Abstract
Background
Non-vitamin K antagonist oral anticoagulants (NOACs) are preferred over vitamin K antagonists (VKAs) as oral anticoagulant (OAC) therapy in patients with nonvalvular atrial fibrillation (NVAF). This study aimed to estimate the current status and risk factors of OAC underutilization in the NOAC era.
Method
A cross-sectional study using nationwide claims data was conducted. Elderly patients with NVAF at an increased risk of stroke were selected as candidates for OAC therapy before the index date (July 1, 2018).
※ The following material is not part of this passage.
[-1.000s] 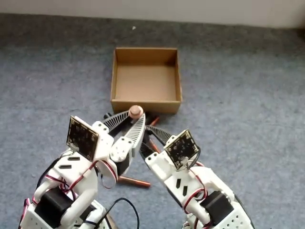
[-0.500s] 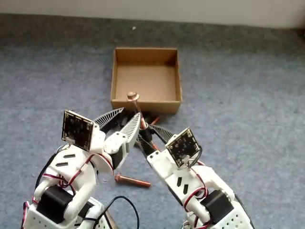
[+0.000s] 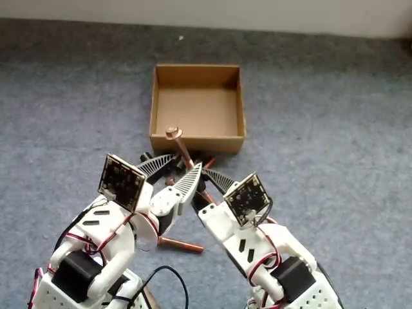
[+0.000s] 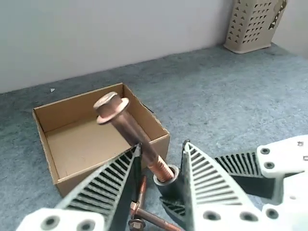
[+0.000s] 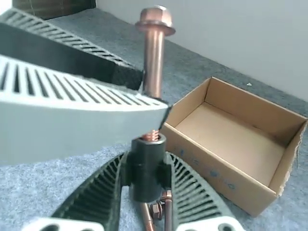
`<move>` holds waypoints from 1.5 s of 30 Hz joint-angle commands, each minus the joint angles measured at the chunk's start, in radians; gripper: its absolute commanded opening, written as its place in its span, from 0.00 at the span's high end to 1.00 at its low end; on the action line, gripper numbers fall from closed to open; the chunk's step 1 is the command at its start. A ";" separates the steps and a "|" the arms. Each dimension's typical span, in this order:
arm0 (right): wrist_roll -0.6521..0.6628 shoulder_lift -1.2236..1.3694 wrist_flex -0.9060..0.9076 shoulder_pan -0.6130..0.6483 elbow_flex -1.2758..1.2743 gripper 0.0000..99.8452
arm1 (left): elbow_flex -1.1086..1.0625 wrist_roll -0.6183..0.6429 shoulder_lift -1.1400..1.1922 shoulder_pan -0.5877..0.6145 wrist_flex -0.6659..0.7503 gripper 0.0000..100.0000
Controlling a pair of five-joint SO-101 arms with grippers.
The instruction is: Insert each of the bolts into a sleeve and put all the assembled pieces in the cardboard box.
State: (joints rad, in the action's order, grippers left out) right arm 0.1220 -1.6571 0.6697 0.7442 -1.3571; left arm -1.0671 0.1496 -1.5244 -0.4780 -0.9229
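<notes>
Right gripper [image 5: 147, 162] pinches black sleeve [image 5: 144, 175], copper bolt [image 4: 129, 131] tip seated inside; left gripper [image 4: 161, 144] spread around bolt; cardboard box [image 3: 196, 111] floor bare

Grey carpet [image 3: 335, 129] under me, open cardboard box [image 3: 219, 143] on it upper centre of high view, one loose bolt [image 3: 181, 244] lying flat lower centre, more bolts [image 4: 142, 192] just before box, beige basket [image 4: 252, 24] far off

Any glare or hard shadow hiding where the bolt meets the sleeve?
Left wrist view: soft even light, no glare; the bolt plainly enters the sleeve. Right wrist view: no glare either, but a finger of the left gripper crosses the bolt's shaft just above the sleeve. High view: even light, no glare on the box.
</notes>
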 commanded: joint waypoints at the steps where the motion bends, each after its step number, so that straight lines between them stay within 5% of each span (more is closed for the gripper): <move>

The status of anticoagulant utilization on the index date and factors influencing the use of anticoagulants was investigated in these patients.
Results
Of the 11,056 patients with NVAF who were eligible for OAC therapy, 7238 (65.5%) were receiving OAC on the index date, and 6302 (87.1%) were receiving NOACs. Patients aged ≥ 75 years had higher anticoagulant utilization than those aged 65–69 years. Among comorbid diseases, while hypertension was the most influential positive factor (odds ratio [OR] = 1.644; confidence interval [CI] = 1.445–1.869) in OAC utilization, severe renal disease was the most influential negative factor (OR = 0.289; CI = 0.200–0.416). Aspirin use had a significantly low OR (OR = 0.097; CI = 0.085–0.110) of anticoagulant use. OAC use was approximately 1.5 times higher in patients with persistent or permanent AF than in those with paroxysmal AF.
Conclusion
Approximately one-third of patients who are recommended anticoagulation therapy do not take OACs, even though the use of NOACs has become more common. It should be widely recognized that aspirin cannot be an alternative to OACs, and anticoagulant therapy should be actively implemented.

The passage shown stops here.